The art of the counterfactual is a tricky one, and it takes all sorts. If you are Philip Roth, you plow your deep dread into the thought of Franklin D. Roosevelt being defeated by Charles Lindbergh in the election of 1940, and of Jewish citizens being stigmatized as the enemy within. Such was the dark alternative history dreamed up by Roth in “The Plot Against America,” his novel of 2004. If you are Richard Curtis, the writer of “Four Weddings and a Funeral” (1994) and “Notting Hill” (1999), you have rather different fears. The first is that people in love with one another might not come together as they should. The second and more haunting fear is that the Beatles might never have existed. I mean, imagine there’s no Ringo. It’s too awful to contemplate.
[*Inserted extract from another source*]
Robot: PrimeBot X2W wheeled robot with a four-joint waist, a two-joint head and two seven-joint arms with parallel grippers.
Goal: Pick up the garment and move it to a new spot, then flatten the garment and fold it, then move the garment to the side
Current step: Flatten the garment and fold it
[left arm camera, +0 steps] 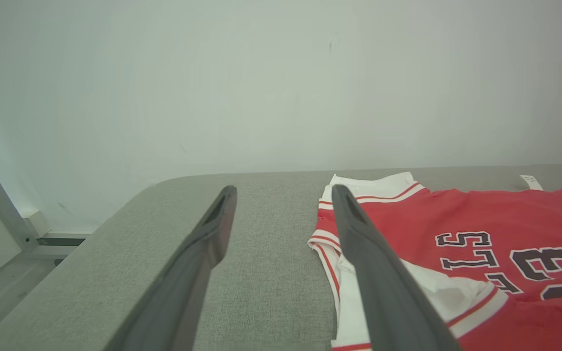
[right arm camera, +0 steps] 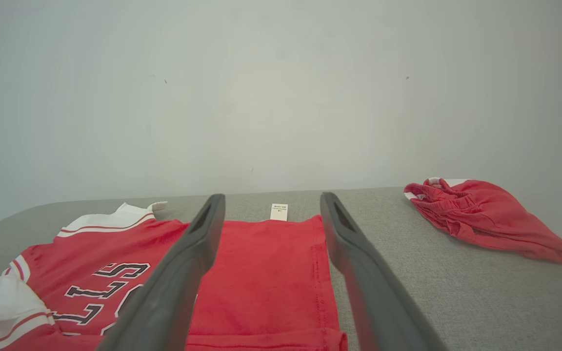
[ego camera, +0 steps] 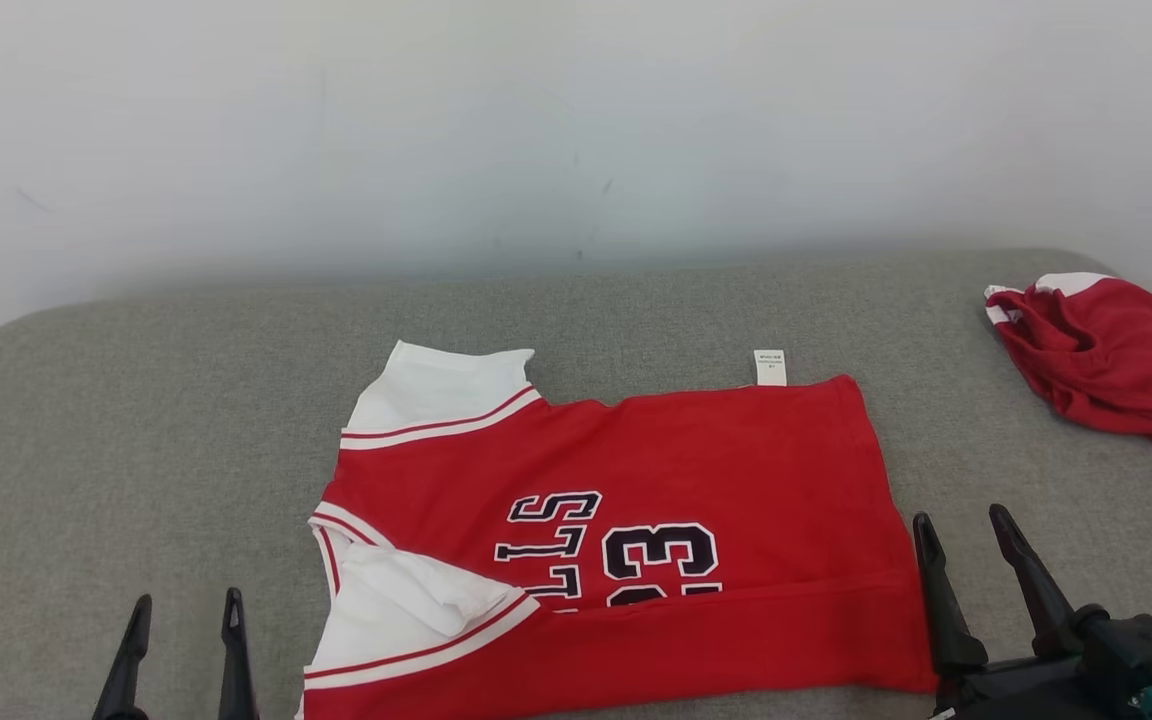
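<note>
A red jersey-style garment with white sleeves and dark "23" lettering lies spread on the grey surface, its near long edge folded over. Its neck points to my left and a white tag sticks out at the far edge. My left gripper is open at the lower left, just left of the sleeves. My right gripper is open at the lower right, beside the hem. Neither holds anything. In the left wrist view the garment lies right of the open left gripper; the right gripper hangs over the hem corner.
A second red and white garment lies crumpled at the far right of the surface, also seen as a red heap in the right wrist view. A pale wall stands behind. The surface's rounded left edge drops to the floor.
</note>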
Both possibilities arise in “Yesterday,” which is written by Curtis and directed by Danny Boyle. It stars Himesh Patel as Jack Malik, a young singer-songwriter who plies his trade in Suffolk, on the east coast of England. The plying doesn’t draw much of a crowd—four or five people, generally, most of whom are his pals. One of them is also his manager, Ellie Appleton (Lily James), whose nature suits the sweetness of her name, and who believes, inexplicably, in his talent. Jack is less confident of musical success, protesting, “It’d take a miracle.” To which Ellie replies, “Miracles happen.” As I say, the script is by Richard Curtis.